● **Exercise**:
Take the lines below from the first through the one that contains "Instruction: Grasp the" and copy them exactly.

● **Given records**:
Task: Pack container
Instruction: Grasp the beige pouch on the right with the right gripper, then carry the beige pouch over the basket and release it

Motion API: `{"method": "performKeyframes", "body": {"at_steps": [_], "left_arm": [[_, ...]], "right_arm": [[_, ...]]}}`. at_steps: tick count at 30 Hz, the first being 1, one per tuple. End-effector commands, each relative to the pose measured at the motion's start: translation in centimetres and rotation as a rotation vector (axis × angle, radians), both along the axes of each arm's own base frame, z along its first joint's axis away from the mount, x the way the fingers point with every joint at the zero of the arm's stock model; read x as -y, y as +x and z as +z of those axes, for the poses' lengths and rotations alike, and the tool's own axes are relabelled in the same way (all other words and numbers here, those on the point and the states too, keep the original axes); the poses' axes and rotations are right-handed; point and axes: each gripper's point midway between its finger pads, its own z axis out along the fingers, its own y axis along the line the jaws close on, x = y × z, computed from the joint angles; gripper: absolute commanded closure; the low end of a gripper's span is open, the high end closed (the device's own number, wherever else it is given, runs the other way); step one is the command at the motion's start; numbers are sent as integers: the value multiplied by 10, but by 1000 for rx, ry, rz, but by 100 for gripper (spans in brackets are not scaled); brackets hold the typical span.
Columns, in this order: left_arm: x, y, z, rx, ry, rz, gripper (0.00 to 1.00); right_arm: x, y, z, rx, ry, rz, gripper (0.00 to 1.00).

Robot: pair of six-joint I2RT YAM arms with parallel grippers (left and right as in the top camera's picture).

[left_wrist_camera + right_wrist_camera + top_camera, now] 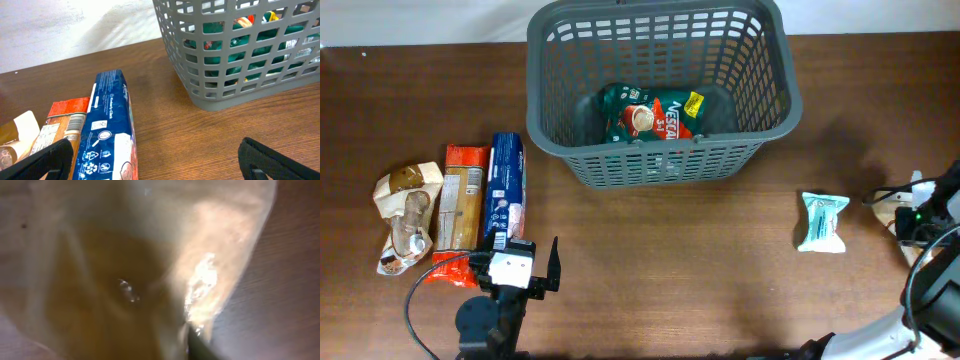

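Observation:
The container, a large dark grey lattice basket, stands at the table's back centre with a green coffee packet lying inside. It also shows in the left wrist view. My left gripper is open and empty, low over the near end of a blue packet, which sits between its fingers toward the left one. My right gripper is at the far right edge, shut on a cream-and-brown packet that fills the blurred right wrist view.
An orange packet and a cream-brown packet lie left of the blue one. A teal and white packet lies on the table right of centre, just left of my right gripper.

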Motion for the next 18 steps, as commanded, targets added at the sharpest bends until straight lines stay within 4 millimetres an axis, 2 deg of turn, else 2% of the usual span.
{"method": "performKeyframes", "body": {"at_steps": [1, 4, 6, 8, 10, 11, 12, 14, 15, 16, 17, 18], "left_arm": [[2, 0, -1, 2, -10, -9, 1], [2, 0, -1, 2, -10, -9, 1], [2, 0, -1, 2, -10, -9, 1], [2, 0, -1, 2, -10, -9, 1], [2, 0, -1, 2, -10, -9, 1], [2, 0, -1, 2, -10, -9, 1], [2, 0, -1, 2, -10, -9, 1], [2, 0, -1, 2, -10, -9, 1], [2, 0, -1, 2, -10, -9, 1], [2, 0, -1, 2, -10, -9, 1], [2, 0, -1, 2, -10, -9, 1], [2, 0, -1, 2, -10, -9, 1]], "right_arm": [[-5, 2, -11, 41, 36, -133, 96], [-8, 27, 4, 173, 84, -220, 96], [-7, 54, 32, 302, 124, -263, 96], [-3, 81, 75, 436, 150, -303, 96], [-6, 113, 139, 595, 199, -316, 96], [-12, 123, 163, 645, 220, -291, 96], [-26, 140, 206, 729, 253, -226, 96], [-51, 157, 263, 819, 276, -130, 97], [-71, 166, 300, 868, 270, -62, 97], [-90, 171, 327, 907, 271, -3, 96], [-134, 179, 373, 980, 280, 120, 96], [-160, 182, 395, 1016, 280, 201, 97]]}}
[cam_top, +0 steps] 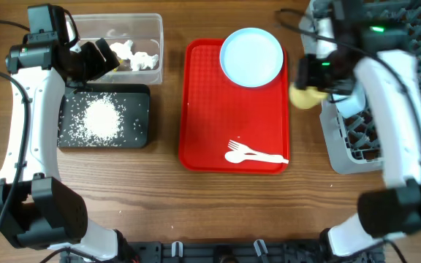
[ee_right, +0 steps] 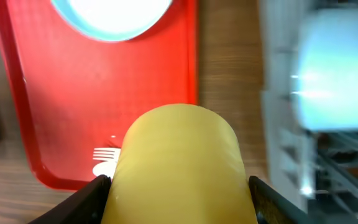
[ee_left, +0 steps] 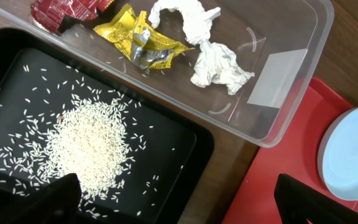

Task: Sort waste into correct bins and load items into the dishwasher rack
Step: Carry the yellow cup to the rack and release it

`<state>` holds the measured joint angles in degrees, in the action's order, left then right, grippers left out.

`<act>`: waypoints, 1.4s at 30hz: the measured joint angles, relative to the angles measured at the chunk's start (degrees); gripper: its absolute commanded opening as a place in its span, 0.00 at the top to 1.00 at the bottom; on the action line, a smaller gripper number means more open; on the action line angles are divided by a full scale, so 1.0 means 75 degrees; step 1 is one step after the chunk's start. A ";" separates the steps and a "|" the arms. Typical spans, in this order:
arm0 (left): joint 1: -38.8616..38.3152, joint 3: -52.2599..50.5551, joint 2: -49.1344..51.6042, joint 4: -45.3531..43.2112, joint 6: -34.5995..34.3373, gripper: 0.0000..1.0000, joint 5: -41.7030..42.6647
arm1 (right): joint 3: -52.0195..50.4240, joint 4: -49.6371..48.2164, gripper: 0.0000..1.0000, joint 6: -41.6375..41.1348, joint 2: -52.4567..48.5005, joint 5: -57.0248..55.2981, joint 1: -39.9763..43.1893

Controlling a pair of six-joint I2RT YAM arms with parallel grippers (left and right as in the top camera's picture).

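My right gripper [cam_top: 307,86] is shut on the yellow cup [ee_right: 178,165], which also shows in the overhead view [cam_top: 303,96], and holds it above the table between the red tray and the grey dishwasher rack [cam_top: 357,142]. A pale blue bowl [ee_right: 337,78] sits in the rack. The pale blue plate [cam_top: 251,56] and the white fork and spoon [cam_top: 254,153] lie on the red tray. My left gripper [ee_left: 176,199] is open and empty over the black tray [ee_left: 185,134] with the rice heap [ee_left: 89,146]. The clear tub [ee_left: 278,74] holds a red wrapper [ee_left: 64,9], a yellow wrapper [ee_left: 138,40] and tissue [ee_left: 213,59].
The large red tray [cam_top: 210,109] lies in the middle of the wooden table. The clear tub [cam_top: 152,29] stands just behind the black tray [cam_top: 141,109] at the left. The rack fills the right edge.
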<state>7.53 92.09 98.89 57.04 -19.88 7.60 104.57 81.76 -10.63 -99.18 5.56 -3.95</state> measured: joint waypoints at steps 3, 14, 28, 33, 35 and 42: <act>0.0000 0.0000 0.0000 0.0000 0.0000 0.00 0.0000 | 0.0006 0.0055 0.41 0.0067 0.0504 -0.0038 0.1081; 0.0000 0.0000 0.0000 0.0000 0.0000 0.00 0.0000 | 0.0006 -0.0178 0.41 0.0184 0.0224 -0.0347 0.4978; 0.0000 0.0000 0.0000 0.0000 0.0000 0.00 0.0000 | 0.0006 -0.1005 0.44 -0.0090 -0.1154 -0.0612 0.6513; 0.0000 0.0000 0.0000 -0.0003 0.0000 0.00 0.0003 | 0.0006 -0.1317 0.44 -0.0114 -0.1405 -0.0615 0.7085; 0.0000 0.0000 0.0000 0.0000 0.0000 0.00 0.0000 | 0.0006 -0.1460 0.44 -0.0117 -0.1594 -0.0632 0.7262; 0.0000 0.0000 0.0000 0.0000 0.0000 0.00 0.0000 | 0.0006 -0.2049 0.44 -0.0119 -0.2174 -0.0627 0.7326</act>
<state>7.53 92.09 98.89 57.04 -19.88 7.60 104.62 66.39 -11.53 -115.48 0.86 51.00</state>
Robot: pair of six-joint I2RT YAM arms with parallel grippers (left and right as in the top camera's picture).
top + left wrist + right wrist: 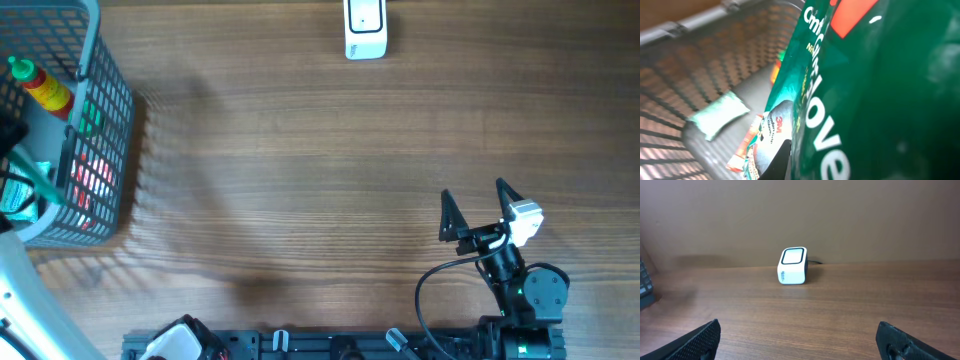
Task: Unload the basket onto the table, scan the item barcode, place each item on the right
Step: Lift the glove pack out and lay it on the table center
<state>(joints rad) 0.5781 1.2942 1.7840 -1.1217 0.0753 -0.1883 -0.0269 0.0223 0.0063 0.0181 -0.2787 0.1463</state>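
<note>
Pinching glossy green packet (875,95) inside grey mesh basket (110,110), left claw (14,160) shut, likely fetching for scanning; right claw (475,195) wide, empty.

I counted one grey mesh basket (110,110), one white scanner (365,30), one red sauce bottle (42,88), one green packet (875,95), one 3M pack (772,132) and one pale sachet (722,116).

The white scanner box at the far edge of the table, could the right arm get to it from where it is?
Probably yes. The right hand is open, faces the scanner, and only bare table lies between them. Whether the arm stretches that far is unclear.
</note>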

● **Response to this exercise**:
Task: Pack container
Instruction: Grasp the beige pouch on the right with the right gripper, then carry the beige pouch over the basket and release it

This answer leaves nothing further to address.